VMForce, a system for building Java web application using Spring Technology and Force data, was announced much earlier in March 2010. They have set a very high bar for us, given their history and experience. There are many areas where that combo hits the sweet spot. But, our technology, RoR + Force.com platform, held up very well, particularly it was incepted and developed much later.
In the future, I would like to work with our peers to incorporate and co-develop the “Cloud-surfin” concept: community data model, many variants of programming languages & deployment platforms.
I am a firm believer that we are at a junction in the evolution of technologies. Whereas the old model spawned a wealth of individual browser-based web-apps, collaborative development and community effort will be keys for success for the future, e.g. reusable objects, classes, and the community data schemas. Borrowing from the “Aspect-Oriented Programming” concept, the “cross-cutting” technique could be also applied to the community data model / database design.

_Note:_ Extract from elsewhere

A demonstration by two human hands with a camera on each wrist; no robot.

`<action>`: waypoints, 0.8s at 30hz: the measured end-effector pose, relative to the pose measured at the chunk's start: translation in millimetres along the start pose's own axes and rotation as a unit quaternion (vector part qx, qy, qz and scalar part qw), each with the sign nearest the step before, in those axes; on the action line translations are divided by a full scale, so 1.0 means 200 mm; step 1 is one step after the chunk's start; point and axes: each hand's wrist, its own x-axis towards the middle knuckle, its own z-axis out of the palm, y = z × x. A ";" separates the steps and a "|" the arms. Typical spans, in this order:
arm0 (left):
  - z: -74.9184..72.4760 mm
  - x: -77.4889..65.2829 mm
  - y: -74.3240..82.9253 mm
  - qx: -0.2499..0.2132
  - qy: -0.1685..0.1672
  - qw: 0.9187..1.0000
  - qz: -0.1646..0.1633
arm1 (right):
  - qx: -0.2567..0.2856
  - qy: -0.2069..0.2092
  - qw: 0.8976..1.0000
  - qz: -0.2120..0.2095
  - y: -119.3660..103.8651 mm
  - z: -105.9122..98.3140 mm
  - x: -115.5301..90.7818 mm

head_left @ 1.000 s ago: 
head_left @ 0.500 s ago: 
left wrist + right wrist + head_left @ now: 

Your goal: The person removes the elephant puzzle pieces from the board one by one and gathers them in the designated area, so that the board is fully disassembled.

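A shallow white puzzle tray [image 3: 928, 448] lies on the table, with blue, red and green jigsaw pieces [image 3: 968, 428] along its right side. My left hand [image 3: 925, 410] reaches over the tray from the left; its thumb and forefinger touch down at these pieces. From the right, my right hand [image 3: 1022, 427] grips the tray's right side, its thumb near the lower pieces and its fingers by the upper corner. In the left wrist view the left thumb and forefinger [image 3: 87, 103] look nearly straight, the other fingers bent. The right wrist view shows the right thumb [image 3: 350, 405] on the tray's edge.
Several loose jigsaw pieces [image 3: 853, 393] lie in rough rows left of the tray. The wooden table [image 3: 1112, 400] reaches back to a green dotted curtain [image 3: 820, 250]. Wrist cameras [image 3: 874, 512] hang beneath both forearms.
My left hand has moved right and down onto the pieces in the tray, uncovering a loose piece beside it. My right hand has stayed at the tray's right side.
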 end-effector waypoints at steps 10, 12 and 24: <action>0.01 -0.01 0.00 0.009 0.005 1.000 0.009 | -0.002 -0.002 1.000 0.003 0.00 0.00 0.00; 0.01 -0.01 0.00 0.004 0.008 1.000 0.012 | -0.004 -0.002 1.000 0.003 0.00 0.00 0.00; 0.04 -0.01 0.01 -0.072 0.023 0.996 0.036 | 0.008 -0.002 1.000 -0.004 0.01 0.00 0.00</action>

As a student of human languages, French has a flexible position in the use of adjectives, placed either before or after the noun, which it decorates. Very obvious things for users are an application’s feature-sets and behaviors, e.g. the response time, the accuracy of search, etc. Where the data lives, whether it is in Oracle, MySQL, or in a cloud-based data source, should be delegated to the best performing system.
Over the course of this project, I learned a lot. Here are particularly important tips. Test-Driven Development helps to reduce defects. Breaking large jobs into small chunks and rapid/frequent deployment (Running LEAN) ensures the project stay on course. User feedback is your best source of information. Yes, a community is the real genius, even it were only a group of three people.